Mais comme ces crapules ne se sentaient plus en sécurité à Villeneuve, les gérants du Prieuré leur ont même fourni un planque au Lavandou : la villa la Largade, la bien nommée. Pourtant, les gérants avaient toujours nié connaître Naudy et Danos, alors que tout Villeneuve savait que Pierrot le Fou lui-même descendait parfois dans leur établissement. Mais on ne saura jamais quels liens unissaient ces " honorables commerçants " à de telles crapules.L'arrestation et les mensonges des intéressés incitent le journaliste Bonnard à confier ce qu'il savait à la police. Les gérants ont certainement menti en affirmant que Suzanne Furimond n'avait jamais dîné chez eux, ce qui est en effet peu vraisemblable : toute la bonne société d'Avignon et de la région fréquentait peu ou prou le Prieuré. Et les deux inconnus d'un genre particulier en compagnie desquels la victime avait été vue en ce lieu, pouvaient bien être Naudy et Danos, avec qui elle aurait été en affaire.
Il ne sortira rien de ces révélations qui éclairent peut-être d'un jour nouveau la personnalité de Suzanne Furimond, susceptible d'aller traiter " des affaires " à Lyon et d'autres sur la Côte-d'Azur où la bande à Pierrot le Fou sévissait particulièrement ; elle pouvait passer pour une trafiquante d'or d'envergure nationale, qui aurait eu des relations très dangereuses dans le redoutable milieu du grand banditisme. Il se disait même qu'elle savait beaucoup de choses sur certains avignonnais et vauclusiens ayant collaboré avec les Allemands.
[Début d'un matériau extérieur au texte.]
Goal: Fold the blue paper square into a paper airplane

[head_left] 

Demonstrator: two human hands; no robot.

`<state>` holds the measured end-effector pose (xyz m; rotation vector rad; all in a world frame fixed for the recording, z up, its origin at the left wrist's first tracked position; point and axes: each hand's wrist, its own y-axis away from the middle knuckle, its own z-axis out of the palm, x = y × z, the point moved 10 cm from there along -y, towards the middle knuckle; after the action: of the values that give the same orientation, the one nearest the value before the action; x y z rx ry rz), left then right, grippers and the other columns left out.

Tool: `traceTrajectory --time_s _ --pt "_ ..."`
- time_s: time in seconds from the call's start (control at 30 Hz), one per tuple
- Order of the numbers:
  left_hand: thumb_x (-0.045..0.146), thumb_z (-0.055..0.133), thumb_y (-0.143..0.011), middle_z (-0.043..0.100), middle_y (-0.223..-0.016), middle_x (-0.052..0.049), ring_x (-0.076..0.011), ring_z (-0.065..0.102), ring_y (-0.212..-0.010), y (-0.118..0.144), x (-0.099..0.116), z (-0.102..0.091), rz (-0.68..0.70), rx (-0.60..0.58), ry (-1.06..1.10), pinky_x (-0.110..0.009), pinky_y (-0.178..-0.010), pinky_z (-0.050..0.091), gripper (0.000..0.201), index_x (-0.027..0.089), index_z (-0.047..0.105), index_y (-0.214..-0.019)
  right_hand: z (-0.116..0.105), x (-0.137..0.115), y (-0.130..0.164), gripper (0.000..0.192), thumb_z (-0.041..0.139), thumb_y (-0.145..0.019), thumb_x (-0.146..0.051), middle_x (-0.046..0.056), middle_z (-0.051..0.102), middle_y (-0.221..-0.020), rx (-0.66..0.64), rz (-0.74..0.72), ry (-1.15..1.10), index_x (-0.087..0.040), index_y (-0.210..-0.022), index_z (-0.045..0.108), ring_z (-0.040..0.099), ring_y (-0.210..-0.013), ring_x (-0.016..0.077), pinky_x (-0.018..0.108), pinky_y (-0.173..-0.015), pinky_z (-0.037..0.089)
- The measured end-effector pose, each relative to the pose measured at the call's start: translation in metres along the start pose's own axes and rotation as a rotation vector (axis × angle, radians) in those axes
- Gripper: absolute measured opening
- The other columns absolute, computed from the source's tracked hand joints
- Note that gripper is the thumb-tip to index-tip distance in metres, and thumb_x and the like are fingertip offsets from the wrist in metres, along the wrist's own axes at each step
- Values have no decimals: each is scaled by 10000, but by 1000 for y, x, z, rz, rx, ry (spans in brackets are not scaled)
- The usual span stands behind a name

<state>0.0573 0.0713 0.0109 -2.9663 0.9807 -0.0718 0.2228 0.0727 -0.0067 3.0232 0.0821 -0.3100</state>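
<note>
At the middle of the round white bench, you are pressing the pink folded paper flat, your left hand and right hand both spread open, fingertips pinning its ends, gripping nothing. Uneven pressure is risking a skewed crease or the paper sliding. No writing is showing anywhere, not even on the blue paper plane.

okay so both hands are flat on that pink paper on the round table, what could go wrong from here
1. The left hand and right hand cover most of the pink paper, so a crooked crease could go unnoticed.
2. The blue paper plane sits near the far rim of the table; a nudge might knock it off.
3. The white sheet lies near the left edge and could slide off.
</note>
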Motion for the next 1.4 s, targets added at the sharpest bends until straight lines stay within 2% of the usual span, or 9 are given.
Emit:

Et que même, si elle parlait...
Pierrot le Fou, un sinistre tueur, était passé sans état d'âme de la collaboration avec la Gestapo à la Résistance de dernière heure. Le 6 novembre 1946, suite à un casse raté chez un bijoutier de la rue Boissière, à Paris, il se tire une balle dans la vessie en voulant ranger son pistolet. Il en meurt et ses complices l'enterrent clandestinement sur l'île de Limay. Naudy est abattu à Menton par un policier, le 31 octobre 1948. Danos, dit le Mammouth, est fusillé le 14 mars 1952 au fort Montrouge, pour collaboration avec la Gestapo. Il appartenait à la sinistre bande de la Carlingue, qui avait son siège au 93, rue Lauriston, où les collabos torturaient et assassinaient des résistants en toute impunité.Les années commencent à passer. Et les deux mille personnes, plus curieuses que peinées, qui assistèrent aux obsèques de Suzanne Furimond, femme de tête et d'intérêt, froide, méfiante, calculatrice, aimant faire la fête ( ?), peu estimée de ses concitoyens, commencent à oublier les mystères de sa vie et de sa mort.